Attribution 4.0 (CC BY 4.0)https://creativecommons.org/licenses/by/4.0/
License information was derived automatically
This dataset consists of multiple files which contain bug prediction training data.
The entries in the dataset are JavaScript functions either being buggy or non-buggy. Bug related information was obtained from the project EsLint contained in BugsJS (https://github.com/BugsJS/eslint). The buggy instances were collected throughout the lifetime of the project, however we added non-buggy entries from the latest version which is tagged as fix (entries which were previously included as buggy were not included as non-buggy later on).
The dataset is based on hybrid call graphs which are constructed by https://github.com/sed-szeged/hcg-js-framework. The result of this tool is a call graph where the edges are associated with a confidence level which shows how likely the given edge is a valid call edge.
We used different threshold values from which we considered the edges to be valid. The following threshold values were used:
0.00
0.05
0.20
0.30
The prefix in the dataset file names are coming from the used threshold. The the datasets include coupling metrics NII (Nubmer of Incoming Invocations) and NOI (Number of Outgoing Invocations) which were calculated by a static source code analyzer called SourceMeter. Hybrid counterparts of these metrics (HNII and HNOI) are based on the given threshold values.

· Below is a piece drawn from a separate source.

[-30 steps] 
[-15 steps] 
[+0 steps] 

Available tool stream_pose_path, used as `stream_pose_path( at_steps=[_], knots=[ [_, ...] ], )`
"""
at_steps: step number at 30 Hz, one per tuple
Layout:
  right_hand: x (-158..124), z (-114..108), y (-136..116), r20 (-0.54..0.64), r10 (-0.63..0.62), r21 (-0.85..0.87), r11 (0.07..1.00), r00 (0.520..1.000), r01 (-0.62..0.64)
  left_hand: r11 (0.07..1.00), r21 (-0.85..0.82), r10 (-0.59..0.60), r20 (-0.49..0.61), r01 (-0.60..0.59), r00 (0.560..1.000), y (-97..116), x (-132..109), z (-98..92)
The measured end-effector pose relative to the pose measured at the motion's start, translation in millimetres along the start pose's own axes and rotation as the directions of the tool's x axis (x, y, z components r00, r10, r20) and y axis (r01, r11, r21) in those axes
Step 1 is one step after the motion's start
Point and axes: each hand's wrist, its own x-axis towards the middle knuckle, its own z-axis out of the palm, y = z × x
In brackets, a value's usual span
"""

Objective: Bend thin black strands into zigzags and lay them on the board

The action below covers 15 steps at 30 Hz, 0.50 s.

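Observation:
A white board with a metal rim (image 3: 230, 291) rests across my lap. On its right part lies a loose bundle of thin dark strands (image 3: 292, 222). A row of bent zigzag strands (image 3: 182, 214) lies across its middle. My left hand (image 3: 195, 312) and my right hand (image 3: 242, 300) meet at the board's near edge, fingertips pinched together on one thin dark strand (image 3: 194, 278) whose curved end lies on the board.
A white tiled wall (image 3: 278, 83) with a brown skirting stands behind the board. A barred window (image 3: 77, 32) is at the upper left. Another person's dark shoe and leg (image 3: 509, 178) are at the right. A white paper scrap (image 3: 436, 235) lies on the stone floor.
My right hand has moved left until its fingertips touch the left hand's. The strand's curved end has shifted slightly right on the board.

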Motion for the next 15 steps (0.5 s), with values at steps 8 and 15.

There are four variants for all of these datasets:
Both static (NII, NOi) and hybrid (HNII, HNOI) coupling metrics are included with additional static source code metrics and information about the entries (file without any postfix). Column contained only in this dataset are:
ID
Name
Longname
Parent ID
Component ID
Path
Line
Column
EndLine
EndColumn
Both static (NII, NOi) and hybrid (HNII, HNOI) coupling metrics are included with additional static source code metrics (file with '_h+s' postfix)
Only static (NII, NOI) coupling metrics are included with additional static source code metrics (file with '_s' postfix)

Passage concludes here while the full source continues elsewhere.